Cunningham's Law: This is the best way of doing this (sql->C# nested object reconstitution).

Benjamin Hall

Note: https://meta.wikimedia.org/wiki/Cunningham's_Law is in effect for the title of this post.

I have two objects: SettlementRole and SettlementType. There is a many to many relationship between the two, where each SettlmentRole has a collection of SettlementTypes, each with a weight specific to that pair, but each SettlementType may be in a number of SettlementRoles, each with different weights.

I'm not using an ORM for various reasons, and ORMs are not in scope here.

Question: Is there a cleaner, simpler way of doing the same process than the following? This is mostly a learning project and there are a bunch of other similar (but not identical) entity pairs/groups in the project, so I'd like to get one as clean as possible so I can follow the same process for the more complex ones.

The function to get all SettlementRoles looks like (C#)

public async Task<IList<SettlementRole>> GetAllRolesAsync()
        {
            using var connection = new SqliteConnection(dbName);
            connection.Open();
            var command = connection.CreateCommand();
            command.CommandText = @"
                SELECT sr.id, sr.name, sr.description, t.id, t.name, t.description, t.minSize, t.maxSize, map.weight 
                FROM settlementRole sr
                JOIN settlementTypeRoleWeight map
                    ON map.roleId = sr.id
                JOIN settlementType t
                    ON t.id = map.typeId
                ;";
            var rawRoles = await command.ExecuteReaderAsync();
            var roles = new List<SettlementRole>();
            var map = new Dictionary<int, SettlementRole>();
            while (rawRoles.Read())
            {
                var id = rawRoles.GetInt32(0);
                var exists = map.TryGetValue(id, out var role);
                if (!exists)
                {
                    role = new SettlementRole() { Id = id, Name = rawRoles.GetString(1), Description = rawRoles.GetString(2) };
                    map.Add(id, role);
                }
                role!.AddType(new SettlementType()
                {
                    Name = rawRoles.GetString(3),
                    Description = rawRoles.GetString(4),
                    MinSize = rawRoles.GetInt32(5),
                    MaxSize = rawRoles.GetInt32(6),
                }, rawRoles.GetDouble(7));
            }
            return new List<SettlementRole>(map.Values);

Where settlementRole.AddType(SettlementType type, double weight) handles the internal weighting process of adding a type to the (default empty) collection.

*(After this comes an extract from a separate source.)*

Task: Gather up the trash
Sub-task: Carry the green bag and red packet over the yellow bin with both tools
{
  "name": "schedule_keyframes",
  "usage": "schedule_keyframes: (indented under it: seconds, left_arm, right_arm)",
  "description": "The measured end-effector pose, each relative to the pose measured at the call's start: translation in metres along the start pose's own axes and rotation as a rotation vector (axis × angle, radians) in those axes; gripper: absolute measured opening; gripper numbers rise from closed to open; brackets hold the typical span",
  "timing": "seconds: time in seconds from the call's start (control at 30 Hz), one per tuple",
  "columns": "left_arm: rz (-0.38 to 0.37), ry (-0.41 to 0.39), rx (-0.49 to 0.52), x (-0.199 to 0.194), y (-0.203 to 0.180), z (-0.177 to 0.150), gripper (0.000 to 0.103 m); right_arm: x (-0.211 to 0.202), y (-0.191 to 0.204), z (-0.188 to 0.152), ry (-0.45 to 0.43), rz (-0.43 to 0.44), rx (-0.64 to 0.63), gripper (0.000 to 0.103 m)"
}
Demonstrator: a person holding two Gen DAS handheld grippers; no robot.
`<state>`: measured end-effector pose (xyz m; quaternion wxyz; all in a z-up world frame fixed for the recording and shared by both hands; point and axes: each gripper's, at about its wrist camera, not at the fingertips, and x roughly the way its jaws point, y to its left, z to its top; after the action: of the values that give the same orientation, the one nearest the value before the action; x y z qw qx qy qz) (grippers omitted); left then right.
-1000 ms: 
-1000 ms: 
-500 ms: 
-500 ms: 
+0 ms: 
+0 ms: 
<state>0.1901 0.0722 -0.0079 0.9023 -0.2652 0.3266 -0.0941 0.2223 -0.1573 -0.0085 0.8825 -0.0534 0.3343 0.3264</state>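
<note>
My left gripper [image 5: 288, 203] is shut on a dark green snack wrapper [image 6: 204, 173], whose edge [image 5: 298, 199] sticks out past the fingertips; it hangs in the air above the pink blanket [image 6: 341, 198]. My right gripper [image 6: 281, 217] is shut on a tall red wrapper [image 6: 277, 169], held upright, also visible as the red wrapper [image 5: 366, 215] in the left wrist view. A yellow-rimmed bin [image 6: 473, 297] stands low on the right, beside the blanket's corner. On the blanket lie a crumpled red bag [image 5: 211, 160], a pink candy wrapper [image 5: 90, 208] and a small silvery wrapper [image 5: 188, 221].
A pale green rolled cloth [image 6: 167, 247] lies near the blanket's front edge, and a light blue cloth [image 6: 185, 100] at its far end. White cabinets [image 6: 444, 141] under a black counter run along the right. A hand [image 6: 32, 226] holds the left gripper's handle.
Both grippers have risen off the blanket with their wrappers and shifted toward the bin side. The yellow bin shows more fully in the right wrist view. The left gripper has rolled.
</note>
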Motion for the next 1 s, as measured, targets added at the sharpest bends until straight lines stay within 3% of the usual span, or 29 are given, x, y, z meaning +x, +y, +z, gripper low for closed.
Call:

and the schema for the three (including the join table) looks like

CREATE TABLE settlementRole(
id INTEGER NOT NULL PRIMARY KEY ASC AUTOINCREMENT,
name TEXT NOT NULL,
description TEXT NOT NULL DEFAULT ""
) ;
CREATE TABLE settlementType(
id INTEGER NOT NULL PRIMARY KEY ASC AUTOINCREMENT,
name TEXT NOT NULL,
description TEXT NOT NULL,
minSize INTEGER NOT NULL DEFAULT 1,
maxSize INTEGER,
professions TEXT NOT NULL DEFAULT ""
);
CREATE TABLE settlementTypeRoleWeight(
roleId INTEGER NOT NULL,
typeId INTEGER NOT NULL,
weight INTEGER NOT NULL DEFAULT 1,
PRIMARY KEY (roleId, typeId)
);

And the entities themselves (right now) are simple data objects (they'll have behavior, but that's out of scope here).

Gribnit

@Benjamin-Hall meh, typing looks okay, I'd have wanted clearer assurance on disposals but maybe using attaches on the enclosing block, you can retrieve the entire graph in one swat by abusing UNION ALL, and int typing the map key probably means unnecessary boxery. It's not awful. Your table names are going to hurt if the engine isn't case sensitive and ANSI iirc isn't. You could probably stand to be declaring more of your DB metamodel even without any JPA. But, if I didn't know better I'd write something like this - it's a decent start, and the rest'll become apparent as it starts to smell.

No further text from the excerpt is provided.